** Assignment **
No pictures go into the output, which should consist only of the lines from the first line of the data through the line with "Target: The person", copied exactly.

----

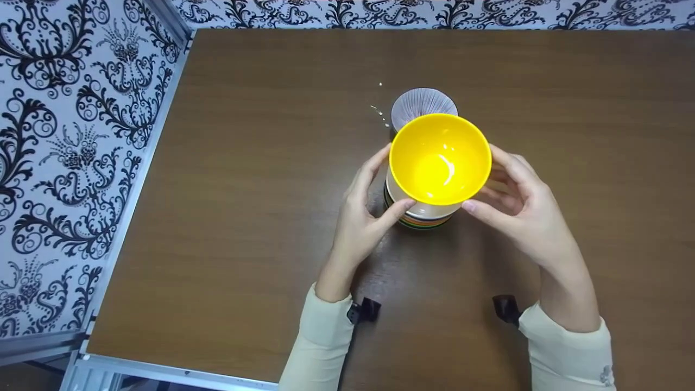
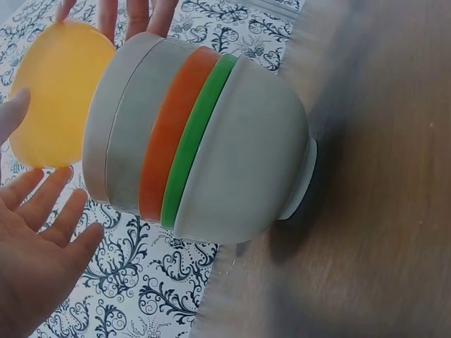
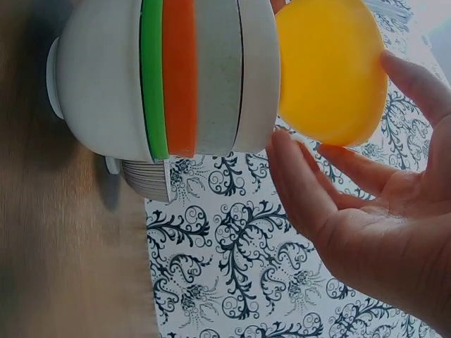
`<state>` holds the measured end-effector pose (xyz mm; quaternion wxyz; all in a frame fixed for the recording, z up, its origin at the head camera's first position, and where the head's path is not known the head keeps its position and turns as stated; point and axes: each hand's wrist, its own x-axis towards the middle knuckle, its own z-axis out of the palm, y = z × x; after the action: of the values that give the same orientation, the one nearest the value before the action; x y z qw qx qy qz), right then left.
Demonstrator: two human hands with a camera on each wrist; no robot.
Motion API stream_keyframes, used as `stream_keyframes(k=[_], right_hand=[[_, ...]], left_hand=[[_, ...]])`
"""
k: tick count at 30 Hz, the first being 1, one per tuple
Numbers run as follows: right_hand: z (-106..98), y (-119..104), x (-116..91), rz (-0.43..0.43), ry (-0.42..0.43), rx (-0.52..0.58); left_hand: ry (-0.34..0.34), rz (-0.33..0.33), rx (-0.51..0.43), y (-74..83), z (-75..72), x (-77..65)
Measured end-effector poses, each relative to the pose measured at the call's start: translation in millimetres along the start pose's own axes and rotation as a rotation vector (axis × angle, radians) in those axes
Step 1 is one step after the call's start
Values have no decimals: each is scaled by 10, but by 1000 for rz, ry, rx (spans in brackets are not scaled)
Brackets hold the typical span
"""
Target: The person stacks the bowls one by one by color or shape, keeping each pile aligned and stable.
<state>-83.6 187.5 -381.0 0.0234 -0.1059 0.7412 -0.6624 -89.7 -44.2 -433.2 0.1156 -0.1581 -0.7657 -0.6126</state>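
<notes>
A yellow bowl [image 1: 441, 160] is held level between my two hands, just above a stack of bowls. My left hand [image 1: 358, 217] grips its left side, thumb near the front rim and fingers along the wall. The right hand [image 1: 524, 209] grips the opposite side in the same way. Below, the stack's top white bowl [image 1: 399, 191] is partly hidden by the yellow one. From the side, in the left wrist view, the stack shows pale bowls, an orange bowl [image 2: 176, 134], a green bowl [image 2: 199, 141] and a white bottom bowl [image 2: 254, 155].
Behind the stack stands a smaller bowl with fine dark stripes [image 1: 423, 103], partly covered by the yellow bowl. Small pale specks [image 1: 380, 113] lie beside it on the brown wooden table [image 1: 244, 190]. Black-and-white patterned panels [image 1: 76, 152] border the table at the left and back.
</notes>
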Motion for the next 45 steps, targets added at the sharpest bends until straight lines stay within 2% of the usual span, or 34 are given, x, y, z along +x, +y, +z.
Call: stream_keyframes(k=[27, 38, 45], right_hand=[[-15, 160, -4, 52, -35, -58], [-16, 192, -27, 65, -43, -135], [-7, 219, -34, 66, -51, -115]], left_hand=[[-21, -72, -57, -122, 62, -44], [-27, -82, -69, -144, 78, -77], [-25, -97, -66, -155, 76, -92]])
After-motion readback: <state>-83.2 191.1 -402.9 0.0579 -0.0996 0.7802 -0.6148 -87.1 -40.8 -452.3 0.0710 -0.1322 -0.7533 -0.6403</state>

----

** Result of this task **
`<state>` holds the measured end-effector pose (xyz mm; quaternion wxyz; all in a frame fixed for the recording, z up, its origin at the head camera's first position, and where the head's path is not known the head keeps its position and turns as stated; point and axes: each hand's wrist, its own x-axis towards the middle knuckle, its own z-axis out of the palm, y = z × x; after the action: of the values that give the same orientation, the one nearest the value before the action; x y z qw qx qy qz), right then left.
Demonstrator: two human hands with a camera on each wrist; no robot.
Motion API stream_keyframes, used as `stream_keyframes(k=[_], right_hand=[[_, ...]], left_hand=[[_, ...]])`
"""
k: tick count at 30 Hz, the first being 1, one per tuple
Numbers run as follows: right_hand: z (-106..98), y (-119..104), x (-116..91), rz (-0.43..0.43), ry (-0.42..0.43), rx (-0.52..0.58); left_hand: ry (-0.34..0.34), rz (-0.33..0.33), rx (-0.51..0.43), y (-74..83), z (-75..72), x (-77..65)
Measured end-effector poses, each relative to the pose measured at the call's start: translation in millimetres along the start pose's own axes and rotation as a rotation vector (axis × angle, radians) in those axes
Step 1 is one step after the call's start
Values have no decimals: each is scaled by 10, but by 1000 for rz, ry, rx (spans in brackets are not scaled)
Brackets hold the typical span
"""
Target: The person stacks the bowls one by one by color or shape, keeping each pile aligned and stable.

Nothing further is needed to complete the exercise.